NCIC is a computerized system that helps law enforcement and criminal justice agencies capture fugitives, locate missing persons, and find and return property that was stolen or in the protection of law enforcement officers. 

The Controller's Office said the Sheriff's Office also didn't mention the status of the 109 missing PFA weapons at their budget hearing or in their press releases.

“While the Sheriff’s Office indicated that many of the missing guns were properly disposed of after the initial investigations over the last three years, the Controller’s Office found insufficient documentation to confirm the previous statements,” a Controller's Office spokesperson wrote. 

According to the Controller’s Office, the Sheriff’s Office reported that some of the guns found were given to retired officers and former employees with the department, including former Sheriff John Green who was sentenced to five years in prison on bribery charges in 2019. The Controller’s Office said that Green should turn over the gun or guns assumed to be in his possession and that the guns should be placed in NCIC as “missing” if he’s unable to confirm possession or disposal.  

“All unaccounted-for guns should be placed in NCIC as missing,” Edacheril said.

Philadelphia Sheriff's Office responds

Philadelphia Sheriff Rochelle Bilal and Philadelphia Undersheriff Tariq El-Shabazz both responded to the controller's office report during a Thursday afternoon press conference.

At one point during the press conference, Bilal showed reporters photos of what the sheriff's office armory looked like when Bilal became the new sheriff in 2020. The photos showed boxes in disarray and disorganized inside of a room.

"That's where past administrations kept records in firearms," she said. "On the floor. In the corner."

Bilal also placed blame on prior city controllers.

"If the controller would have done their job ten years ago and audited that office, maybe it wouldn't have been in that condition when I took office," she said. "Maybe if they had audited it five years ago."

Bilal and El-Shabazz said the controller's report was flawed and negated the context that the past three sheriff's office administrations didn't properly label, tag or update their weapons records.

"We can't verify what came in this office in 2014, 2015, 2016, 2017, 2018, 2019," El-Shabazz said. "But we can damn sure verify by everything what came in this office in 2020 to this date."
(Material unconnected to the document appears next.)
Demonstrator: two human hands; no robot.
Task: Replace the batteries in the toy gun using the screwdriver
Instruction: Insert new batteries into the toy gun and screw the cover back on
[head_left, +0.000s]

Bilal said her office tracked down what they could when she took over in 2020 and even presented their findings to the city controller's office in June.

"We concluded that 58 firearms was found," she said. "Twenty are still considered missing. We presumed 18 had been traded or burned. Three firearms were duplicates of the city's controller list."

Bilal said her office never heard back from the controller's office until this week and implied that the timing was politically motivated.

"This is September," Bilal said. "The election is in November."